アトム歯科医院 院長:菅 清剛
昭和20年(1945年)8月18日生まれ
秋田県出身
1971年 神奈川歯科大学 第1期卒業
1975年 アトム歯科開業
現在に至る
茅ヶ崎で開院して、45年になります。
歯周病やその予防を中心に、歯槽膿漏、入れ歯、義歯、虫歯などの治療を行っております。
私の趣味
「歯科医の趣味」という題で何か書けといわれて、困ってしまい、趣味とはどういうことを意味するのか辞書を引いてみた。
大言海にいわく、
①オモムキ、オモシロミ、アヂハヒ、興味、風韻
②智的思考
③美を弁別スル能力
とある。
これからすると、自分は無趣味だから書くことがないというと、この人生になんの興味あることもないということになり、どこかで生き方をまちがえたのを自ら認めることになりそうである。

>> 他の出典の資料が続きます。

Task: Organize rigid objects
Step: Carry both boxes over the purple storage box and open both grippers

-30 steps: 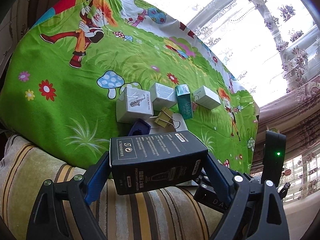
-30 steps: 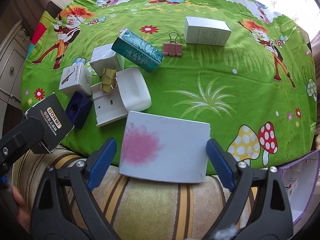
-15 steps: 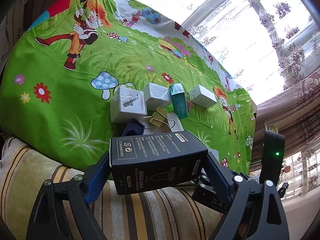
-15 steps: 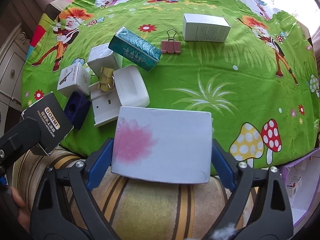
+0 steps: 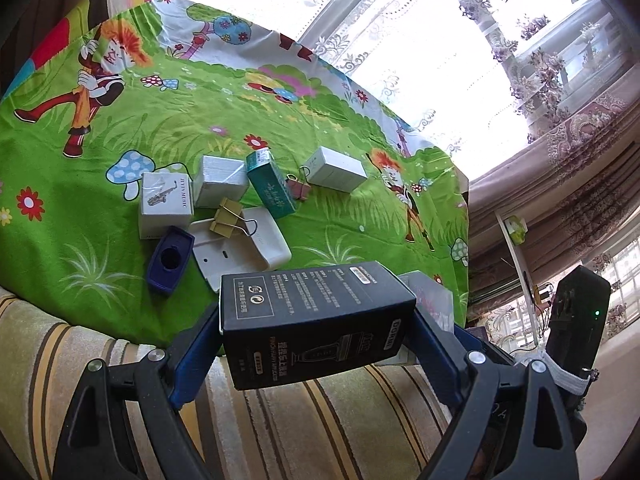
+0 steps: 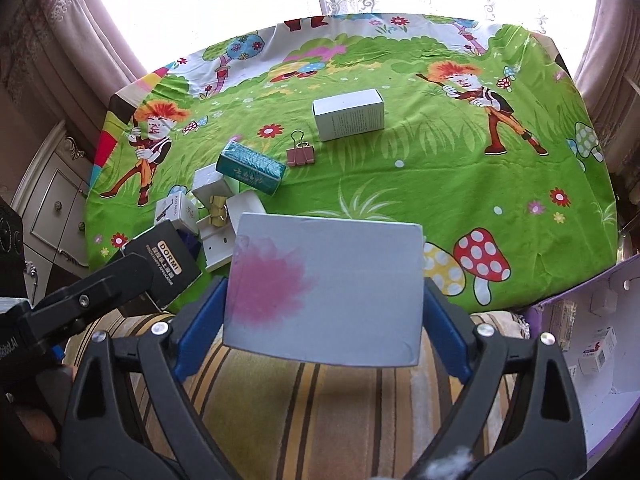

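My left gripper (image 5: 316, 336) is shut on a black box (image 5: 316, 320) with white print, lifted above the striped cushion. That black box (image 6: 166, 270) shows at the left in the right wrist view. My right gripper (image 6: 322, 304) is shut on a flat white box with a pink blotch (image 6: 324, 288), held off the table. On the green cartoon cloth (image 6: 440, 168) lie a teal box (image 6: 252, 166), a white box (image 6: 348, 114), a pink binder clip (image 6: 300, 154), a gold binder clip (image 5: 230, 220), a saxophone-print box (image 5: 166, 204) and a navy holder (image 5: 170, 260).
A white open case (image 5: 240, 252) and a small white box (image 5: 220, 182) sit among the cluster. A purple-edged white bin (image 6: 600, 320) with small boxes inside stands at the right. A striped cushion (image 6: 320, 420) lies below both grippers. Curtains and a bright window stand behind.
Both grippers rose and drew back from the table with their boxes. The pink-blotch box left the cloth and now hangs between the right fingers.
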Tool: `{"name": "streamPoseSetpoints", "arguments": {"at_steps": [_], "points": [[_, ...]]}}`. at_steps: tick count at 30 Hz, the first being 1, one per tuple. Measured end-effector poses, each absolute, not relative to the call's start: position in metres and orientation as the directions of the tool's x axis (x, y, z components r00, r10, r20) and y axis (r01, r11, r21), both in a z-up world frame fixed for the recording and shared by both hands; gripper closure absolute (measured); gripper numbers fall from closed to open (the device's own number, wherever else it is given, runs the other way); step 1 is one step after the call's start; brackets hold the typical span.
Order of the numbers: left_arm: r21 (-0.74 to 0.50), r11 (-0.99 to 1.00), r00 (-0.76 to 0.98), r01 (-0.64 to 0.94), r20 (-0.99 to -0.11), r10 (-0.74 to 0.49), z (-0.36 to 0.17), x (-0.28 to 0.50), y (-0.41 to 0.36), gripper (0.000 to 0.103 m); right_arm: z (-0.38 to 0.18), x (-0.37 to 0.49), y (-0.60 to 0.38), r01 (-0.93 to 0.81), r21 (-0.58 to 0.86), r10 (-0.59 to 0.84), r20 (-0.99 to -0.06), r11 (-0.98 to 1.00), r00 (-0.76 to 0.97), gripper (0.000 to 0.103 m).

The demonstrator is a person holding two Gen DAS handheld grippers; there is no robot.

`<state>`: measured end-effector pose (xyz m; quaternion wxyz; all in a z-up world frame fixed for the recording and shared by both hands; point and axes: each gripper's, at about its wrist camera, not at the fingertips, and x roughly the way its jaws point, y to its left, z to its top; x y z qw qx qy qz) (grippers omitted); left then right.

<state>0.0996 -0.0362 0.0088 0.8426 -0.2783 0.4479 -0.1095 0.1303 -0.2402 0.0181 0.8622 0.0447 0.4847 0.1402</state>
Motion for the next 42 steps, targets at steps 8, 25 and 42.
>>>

しかし、あれこれやっていても、あるいは何かにオモシロミを感じていても、本当に趣味と言えるかとなると、みな考え込んでしまう程度のものなので、不本意ながら、やっぱり自分は無趣味といわざるを得ないのかなと思ったりもするのである。
そうはいっても、なにか趣味について書かねばならないはめになっていることもあり、あまり固く考えないことにして、ひとつだけ挙げるとすると何を基準とすれば良いのだろうと、いろいろ考えてたどりついたところは、「その間、時間を忘れてしまうもの、自分を忘れてしまうもの」である。
これをもとにすると私の趣味が、自分でも驚き、そして、思わず一人で笑ってしまったのは、それが「仕事」だったからである。

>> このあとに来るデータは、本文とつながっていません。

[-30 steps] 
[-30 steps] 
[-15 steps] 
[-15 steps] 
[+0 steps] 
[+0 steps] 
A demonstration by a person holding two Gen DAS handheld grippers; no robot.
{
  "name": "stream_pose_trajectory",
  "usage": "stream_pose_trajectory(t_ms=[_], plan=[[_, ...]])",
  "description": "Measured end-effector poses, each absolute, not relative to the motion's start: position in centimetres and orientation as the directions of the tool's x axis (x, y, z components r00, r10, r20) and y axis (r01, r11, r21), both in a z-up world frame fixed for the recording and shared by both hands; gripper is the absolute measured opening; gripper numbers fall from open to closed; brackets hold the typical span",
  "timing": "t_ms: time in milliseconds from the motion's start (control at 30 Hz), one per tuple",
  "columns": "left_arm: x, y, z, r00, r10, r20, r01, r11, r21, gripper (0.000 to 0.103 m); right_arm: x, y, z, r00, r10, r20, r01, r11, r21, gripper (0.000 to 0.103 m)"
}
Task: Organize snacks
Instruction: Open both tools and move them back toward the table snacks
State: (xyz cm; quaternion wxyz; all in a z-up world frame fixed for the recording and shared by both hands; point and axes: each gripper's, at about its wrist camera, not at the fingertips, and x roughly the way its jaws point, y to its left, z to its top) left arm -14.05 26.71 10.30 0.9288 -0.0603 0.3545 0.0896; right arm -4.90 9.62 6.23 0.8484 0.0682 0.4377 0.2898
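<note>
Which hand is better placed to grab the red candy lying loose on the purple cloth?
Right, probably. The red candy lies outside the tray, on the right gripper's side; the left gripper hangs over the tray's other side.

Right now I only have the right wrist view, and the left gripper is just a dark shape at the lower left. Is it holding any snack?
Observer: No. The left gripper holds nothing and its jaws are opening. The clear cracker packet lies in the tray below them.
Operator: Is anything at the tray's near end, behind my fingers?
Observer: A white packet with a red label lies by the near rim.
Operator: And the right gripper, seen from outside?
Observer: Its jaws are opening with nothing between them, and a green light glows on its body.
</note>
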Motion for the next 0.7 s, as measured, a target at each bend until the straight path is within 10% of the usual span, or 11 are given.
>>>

仕事が趣味というのは父の時代の話で、今どき流行らないというより、ほとんど恥ずかしいことのように考えていた。
ここで父の時代といったのは、父の残してくれた色紙が私の机の上にかけてあり、「天職と信ずる仕事に、生涯一貫して変わらぬ情熱と信念を持ち得ることは人生最大の幸なり」と書かれているためである。
趣味と仕事が同じという事から父の色紙を思い出したぐらいであるから、天職とは趣味が仕事となった時としてもそんなに外れていないと思う。
歴史に名を遺した人たちの多くが、ある意味では趣味が即、仕事であり人生であったように私には思え、そこから湧いてくるエネルギーでないと人に影響を及ぼすような力(芸術にしても学問にしても)にはならないことを彼らは教えてくれているような気がする。
最近、奥村土牛が101歳で亡くなったが、補聴器・総義歯を最後まで使わなかったという話に感銘を受けた。
凡人であれば、まず間違いなくボケているような肉体的条件のなか「何歳になっても達成はありえない」と絵画に対する情熱を最後まで持ち続けたのは、このエネルギーの存在があったからではないだろうか。
そのエネルギーが耳や歯を失っても、画を書くために必要な眼を最後まで守ったのだと思う。
食物を咀嚼することは、身体そのものをリフレッシュする作用があり、咀嚼できないと生命力が湧いてこないといわれ、このことは真実と思うが、その前に人間が心底、生きる喜びを持っていることが、生命力の湧いてくる大前提になり、それがあれば人間はほとんどのことをクリアしてしまうし、奇蹟さえ起こしてしまうようだ。
ここらへんで、他人の口腔を年中のぞいているような、一般的には敬遠される歯科医療のどこに趣味となるほどの魅力があるのかを述べなくてはならないだろう。
しかし、これは歯科医師にしかわからないものであり、しかも、歯科医師に対しても、ことばで説明できるものではないようで、無理にそうしようとすると非常に陳腐なものになりそうである。
ただ、年齢と共に面白さが変わってくるという事とはいえ、最近は、次のことばに刺激を受けている。
「私たちは自分自身を知らない。私たちは真実や、本の中に書いてあることはたくさん知っているが、物を介さずに、自分自身の力だけで知ったり、自分で直接体験することがない」
このことばを歯科治療に置き換えてみるとどうだろうか。
成書のいっていること、あるいは。講演会の知識で一杯で、これらに振り廻されて、自分で知るよろこび、自分で直接体験するよろこびを忘れているような気がする。
ともあれ、すぐに仕事に結び付けてしまう自分は、趣味が仕事というより、仕事人間と言うのが一番適切のようだ。